What you have to do: Below are records. Find each line in them that holds the word "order" and copy it.

Records for the task:
=======

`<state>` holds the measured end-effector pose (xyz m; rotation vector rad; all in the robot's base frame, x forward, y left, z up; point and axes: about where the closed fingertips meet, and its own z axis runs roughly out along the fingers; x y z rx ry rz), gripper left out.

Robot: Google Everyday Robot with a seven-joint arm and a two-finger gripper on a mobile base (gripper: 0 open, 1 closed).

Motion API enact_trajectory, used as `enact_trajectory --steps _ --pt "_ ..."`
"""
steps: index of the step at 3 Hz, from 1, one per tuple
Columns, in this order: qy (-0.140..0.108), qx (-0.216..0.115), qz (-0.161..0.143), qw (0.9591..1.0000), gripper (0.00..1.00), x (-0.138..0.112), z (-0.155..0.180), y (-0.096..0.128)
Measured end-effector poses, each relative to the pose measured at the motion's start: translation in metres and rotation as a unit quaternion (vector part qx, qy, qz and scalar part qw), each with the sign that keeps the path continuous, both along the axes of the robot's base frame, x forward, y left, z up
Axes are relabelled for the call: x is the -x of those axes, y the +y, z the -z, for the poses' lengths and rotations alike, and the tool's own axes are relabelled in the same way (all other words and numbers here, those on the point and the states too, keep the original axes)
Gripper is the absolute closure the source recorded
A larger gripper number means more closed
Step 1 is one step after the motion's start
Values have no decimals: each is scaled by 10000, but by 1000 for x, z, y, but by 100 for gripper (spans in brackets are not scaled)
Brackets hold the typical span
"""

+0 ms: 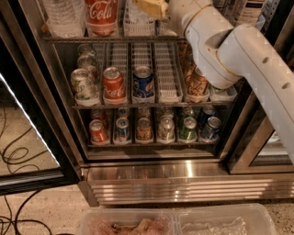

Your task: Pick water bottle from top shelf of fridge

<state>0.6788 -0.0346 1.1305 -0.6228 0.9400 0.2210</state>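
Observation:
The fridge (183, 176) stands open with its ribbed steel base panel low in view. The top shelf (110, 39) runs along the top of the view. On it at the left stands a clear ribbed water bottle (62, 18), its cap and label cut off by the frame. Beside it is a red Coca-Cola bottle (101, 16), then an empty white cup (138, 25). My gripper (149, 7) is at the top edge, above that cup, right of the Coca-Cola bottle and apart from the water bottle. My white arm (239, 55) reaches in from the right.
Two lower wire racks hold several cans in white lanes (142, 82). More labelled bottles (250, 11) show at the top right behind the arm. The glass door (27, 151) hangs open at the left, with cables on the floor. A clear plastic bin (183, 225) sits at the bottom.

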Motion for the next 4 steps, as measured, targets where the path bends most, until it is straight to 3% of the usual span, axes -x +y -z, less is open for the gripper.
enact_trajectory --steps 2,3,4 --pt "77 -115 194 9997 100 17 -12 -19" --pt "484 -158 -28 9987 100 44 -2 -13" --pt "1167 -91 -383 9924 100 90 17 -7"
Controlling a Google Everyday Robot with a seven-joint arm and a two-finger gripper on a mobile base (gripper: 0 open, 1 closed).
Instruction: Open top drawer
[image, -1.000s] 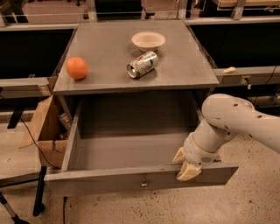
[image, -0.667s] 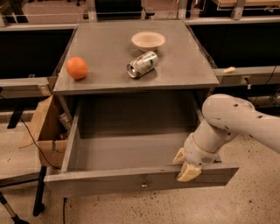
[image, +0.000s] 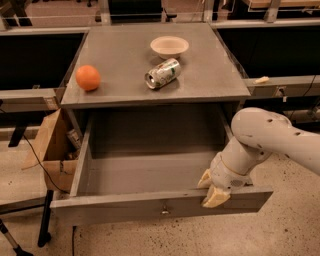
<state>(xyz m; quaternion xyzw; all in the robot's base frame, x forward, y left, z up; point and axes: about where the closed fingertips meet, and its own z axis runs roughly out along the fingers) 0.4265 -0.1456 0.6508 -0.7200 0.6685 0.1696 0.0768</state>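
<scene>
The top drawer (image: 150, 209) is a wide grey drawer pulled far out of the cabinet toward me, its deep grey inside bare. A small round brass knob (image: 164, 209) sits at the centre of its front panel. My gripper (image: 211, 189) hangs from the white arm (image: 270, 137) at the right end of the drawer's front edge, with its cream fingers (image: 216, 197) over the rim of the panel, well right of the knob.
On the grey cabinet top (image: 210, 75) are an orange (image: 88, 77), a can lying on its side (image: 162, 73) and a cream bowl (image: 169, 46). A cardboard box (image: 52, 150) stands at the left of the cabinet. Dark counters run on both sides.
</scene>
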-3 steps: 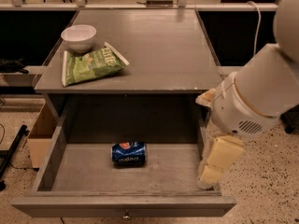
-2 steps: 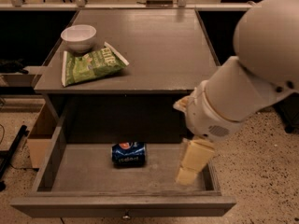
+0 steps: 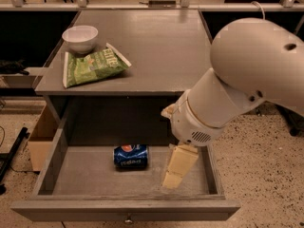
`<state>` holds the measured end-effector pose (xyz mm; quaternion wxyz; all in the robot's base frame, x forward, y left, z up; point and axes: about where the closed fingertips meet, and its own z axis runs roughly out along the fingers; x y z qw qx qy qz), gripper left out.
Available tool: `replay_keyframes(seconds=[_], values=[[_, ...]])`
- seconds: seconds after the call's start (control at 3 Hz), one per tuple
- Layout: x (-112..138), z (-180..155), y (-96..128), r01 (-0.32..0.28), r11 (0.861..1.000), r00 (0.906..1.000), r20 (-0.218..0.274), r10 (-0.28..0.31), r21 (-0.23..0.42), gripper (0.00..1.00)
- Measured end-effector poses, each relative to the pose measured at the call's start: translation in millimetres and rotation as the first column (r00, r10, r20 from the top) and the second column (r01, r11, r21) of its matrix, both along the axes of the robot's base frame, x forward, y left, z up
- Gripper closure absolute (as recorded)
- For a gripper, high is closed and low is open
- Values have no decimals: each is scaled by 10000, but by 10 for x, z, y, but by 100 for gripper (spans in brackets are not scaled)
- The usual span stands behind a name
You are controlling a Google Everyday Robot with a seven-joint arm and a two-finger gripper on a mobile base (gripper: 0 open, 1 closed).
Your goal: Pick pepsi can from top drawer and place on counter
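Observation:
The pepsi can point(image 3: 130, 156) is blue with a round logo and lies on its side on the floor of the open top drawer point(image 3: 85, 179), near the middle. My gripper point(image 3: 176, 172), with cream-coloured fingers pointing down, hangs over the drawer's right half, to the right of the can and apart from it. It holds nothing. The white arm fills the right of the view and hides the drawer's back right corner. The grey counter point(image 3: 156, 46) lies above the drawer.
A white bowl point(image 3: 80, 38) and a green chip bag point(image 3: 92, 66) sit on the counter's left side. A cardboard box point(image 3: 42, 137) stands on the speckled floor left of the drawer. The drawer front has a small knob point(image 3: 128, 219).
My arm and gripper have moved left over the drawer, from its right wall toward the can. The can has not moved.

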<state>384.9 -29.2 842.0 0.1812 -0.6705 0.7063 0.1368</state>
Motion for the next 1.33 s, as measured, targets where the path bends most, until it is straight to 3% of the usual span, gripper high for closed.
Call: replay_keyframes(seconds=[1.0, 1.33], values=[[333, -423, -233, 877, 9914, 9945, -653, -815, 971, 0], [440, -592, -147, 1013, 9864, 9924, -827, -911, 1291, 0]])
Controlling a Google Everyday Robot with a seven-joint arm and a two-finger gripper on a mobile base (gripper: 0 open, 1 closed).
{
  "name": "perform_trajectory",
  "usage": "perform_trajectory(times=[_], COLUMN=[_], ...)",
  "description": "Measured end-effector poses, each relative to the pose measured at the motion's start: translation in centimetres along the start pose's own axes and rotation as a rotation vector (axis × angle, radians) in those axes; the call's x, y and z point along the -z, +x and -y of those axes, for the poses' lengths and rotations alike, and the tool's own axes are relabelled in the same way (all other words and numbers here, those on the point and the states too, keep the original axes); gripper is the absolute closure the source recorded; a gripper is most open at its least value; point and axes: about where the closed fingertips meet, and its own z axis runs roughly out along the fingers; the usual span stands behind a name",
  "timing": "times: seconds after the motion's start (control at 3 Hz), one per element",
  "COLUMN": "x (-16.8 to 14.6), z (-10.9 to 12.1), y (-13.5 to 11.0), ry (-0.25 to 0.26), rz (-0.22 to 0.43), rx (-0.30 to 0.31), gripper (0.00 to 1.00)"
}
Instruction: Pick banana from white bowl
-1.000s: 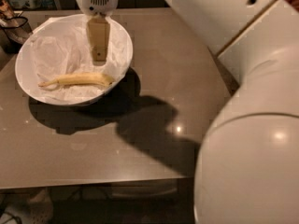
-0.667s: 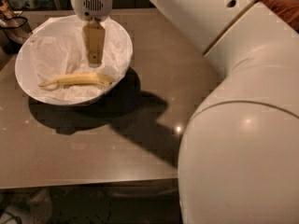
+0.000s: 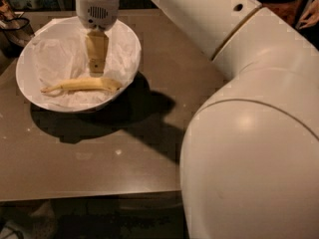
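Observation:
The pale yellow banana [image 3: 82, 85] lies flat in the white bowl [image 3: 127, 44], on crumpled white paper, its thin stem end to the left and its darker tip to the right. The bowl stands at the back left of the table. My gripper [image 3: 96, 69] hangs from the white wrist above, pointing straight down into the bowl. Its tan tip sits just above the banana's middle, slightly behind it.
The brown table [image 3: 149, 148] reaches to a front edge near the bottom of the view. My large white arm [image 3: 249, 133] fills the right side. A dark object with a white rim [image 3: 12, 26] stands at the far left edge, beside the bowl.
My gripper has moved a little to the left over the bowl, from above the banana's right end to above its middle. The banana and bowl have not moved.

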Motion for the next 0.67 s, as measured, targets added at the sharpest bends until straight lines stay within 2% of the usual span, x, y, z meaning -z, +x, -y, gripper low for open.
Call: perform_trajectory(times=[0.67], x=[-1.76], z=[-0.33], y=[-0.49], ry=[-0.054], rz=[0.033], rx=[-0.088], gripper=[0.29])
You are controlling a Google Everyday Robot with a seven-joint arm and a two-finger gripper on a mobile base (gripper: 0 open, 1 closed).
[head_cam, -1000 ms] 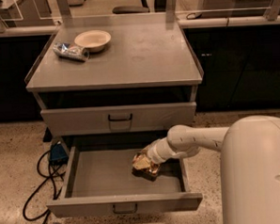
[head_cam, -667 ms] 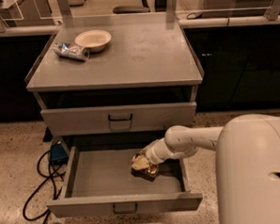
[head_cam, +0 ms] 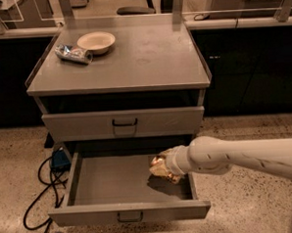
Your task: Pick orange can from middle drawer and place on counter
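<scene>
The orange can [head_cam: 160, 167], shiny golden-orange and wrinkly, is at the end of my white arm over the right part of the open middle drawer [head_cam: 110, 181]. My gripper [head_cam: 165, 169] is shut on the orange can and holds it a little above the drawer floor, with a dark shadow beneath it. My fingers are mostly hidden behind the can and the wrist. The counter [head_cam: 143, 60] is the grey cabinet top above, with low rims on its sides.
A pale bowl [head_cam: 96, 41] and a silver-blue can [head_cam: 74, 53] lying on its side sit at the counter's back left. A closed drawer front [head_cam: 124, 123] is above the open drawer. Black cables [head_cam: 40, 197] and a blue box [head_cam: 60, 159] lie on the floor at left.
The arm has drawn back to the right, taking the can with it and lifting it slightly off the drawer floor. My white body has left most of the view.
</scene>
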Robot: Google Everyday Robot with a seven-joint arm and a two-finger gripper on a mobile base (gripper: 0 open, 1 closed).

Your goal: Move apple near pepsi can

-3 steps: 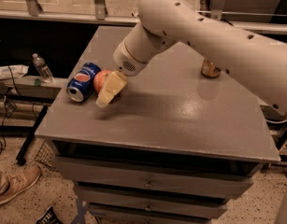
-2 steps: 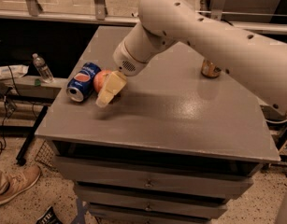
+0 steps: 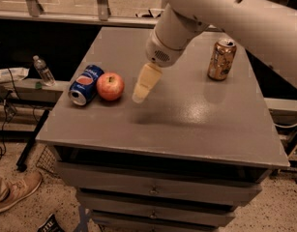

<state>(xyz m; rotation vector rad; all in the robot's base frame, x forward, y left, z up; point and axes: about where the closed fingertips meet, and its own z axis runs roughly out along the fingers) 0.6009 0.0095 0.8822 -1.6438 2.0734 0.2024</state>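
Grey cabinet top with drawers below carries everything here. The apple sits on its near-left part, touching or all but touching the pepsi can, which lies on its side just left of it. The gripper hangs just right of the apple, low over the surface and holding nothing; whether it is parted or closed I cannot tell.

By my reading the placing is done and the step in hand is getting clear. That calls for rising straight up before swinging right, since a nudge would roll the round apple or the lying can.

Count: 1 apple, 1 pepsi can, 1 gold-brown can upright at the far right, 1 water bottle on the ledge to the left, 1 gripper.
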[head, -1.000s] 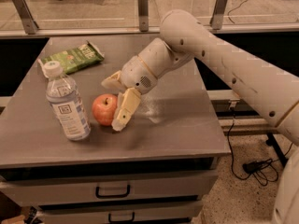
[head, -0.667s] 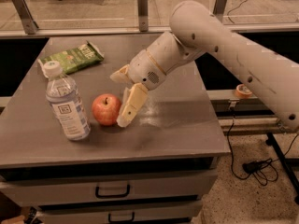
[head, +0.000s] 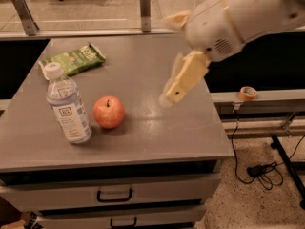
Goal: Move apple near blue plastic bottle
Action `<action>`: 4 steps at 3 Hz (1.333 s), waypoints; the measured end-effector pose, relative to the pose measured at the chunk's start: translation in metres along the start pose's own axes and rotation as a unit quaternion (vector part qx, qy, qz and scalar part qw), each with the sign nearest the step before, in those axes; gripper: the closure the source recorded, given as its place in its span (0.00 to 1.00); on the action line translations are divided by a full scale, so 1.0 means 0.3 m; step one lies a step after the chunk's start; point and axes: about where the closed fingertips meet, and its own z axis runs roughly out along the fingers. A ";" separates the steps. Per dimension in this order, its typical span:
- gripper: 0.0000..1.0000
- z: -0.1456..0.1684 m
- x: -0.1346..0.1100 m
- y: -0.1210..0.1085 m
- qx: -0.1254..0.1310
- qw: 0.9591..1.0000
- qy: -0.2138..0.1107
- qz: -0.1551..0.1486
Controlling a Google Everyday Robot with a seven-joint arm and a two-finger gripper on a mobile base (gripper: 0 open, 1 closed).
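The red-orange apple stands on the grey table, just right of the blue plastic bottle, with a narrow gap between them. The bottle is upright, clear bluish with a white cap and a white-and-blue label. My gripper hangs in the air to the right of the apple and above the table, well apart from it. Its cream fingers point down and left, open and holding nothing. The white arm comes in from the upper right.
A flat green snack packet lies at the table's back left. Drawers sit under the tabletop. A roll of tape lies on a rail to the right, and cables lie on the floor.
The gripper has let go of the apple and drawn back up and to the right. The apple stays beside the bottle.
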 end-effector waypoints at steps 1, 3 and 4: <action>0.00 -0.094 -0.004 0.019 0.029 0.999 0.015 -0.004; 0.00 -0.172 0.020 -0.073 0.052 0.998 0.025 -0.022; 0.00 -0.323 0.124 -0.248 0.098 0.993 0.046 -0.043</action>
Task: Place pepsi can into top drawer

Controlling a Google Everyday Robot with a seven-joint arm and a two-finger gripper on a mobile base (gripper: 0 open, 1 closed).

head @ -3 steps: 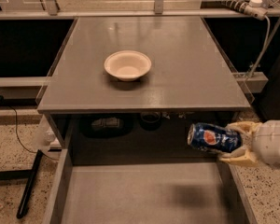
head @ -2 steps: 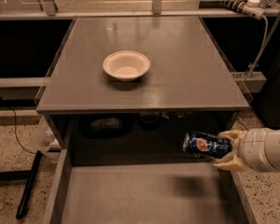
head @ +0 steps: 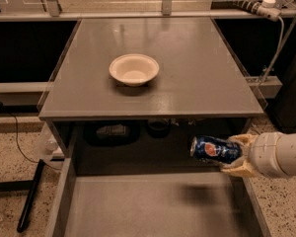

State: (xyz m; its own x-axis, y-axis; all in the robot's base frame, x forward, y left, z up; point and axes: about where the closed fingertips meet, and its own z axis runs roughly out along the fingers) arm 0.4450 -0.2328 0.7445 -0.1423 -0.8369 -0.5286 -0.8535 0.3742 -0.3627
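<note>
One bowl [head: 133,69] on tabletop [head: 197,68]; hand [head: 238,155] grips pepsi can [head: 213,149] over drawer [head: 153,207].

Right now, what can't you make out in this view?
Wide shallow grey drawer: front cut off by the camera view's bottom edge.
Dark objects under the grey tabletop: lost in shadow.
Small dark blue metal can: right end hidden by the gripper, jaws shut on it, over the drawer's right side.

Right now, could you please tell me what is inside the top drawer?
Only bare grey floor and a shadow show in the top drawer; its near end is out of frame. The gripper holds the pepsi can sideways above its right rear.
</note>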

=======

Response area:
Columns, in this order: qy (-0.140..0.108), qx (-0.216..0.115), qz (-0.161..0.143), qw (0.9591..1.0000), gripper (0.00..1.00), x (-0.138..0.112), z (-0.155..0.180), y (-0.096..0.128)
Action `<action>`: 4 steps at 3 Hz (1.333 s), waypoints; the measured end-effector pose, relative to the pose measured at the chunk's start: translation in metres along the start pose's own axes and rotation as a unit quaternion (vector part qx, qy, qz and scalar part qw), each with the sign nearest the step before, in those axes; gripper: the closure the source recorded, given as its place in its span (0.00 to 1.00); on the action line translations are divided by a full scale, so 1.0 means 0.3 m; step one lies a step after the chunk's start; point and axes: about where the closed fingertips meet, and its own z axis runs roughly out along the fingers. A ";" separates the steps. Per dimension in this order, its typical span:

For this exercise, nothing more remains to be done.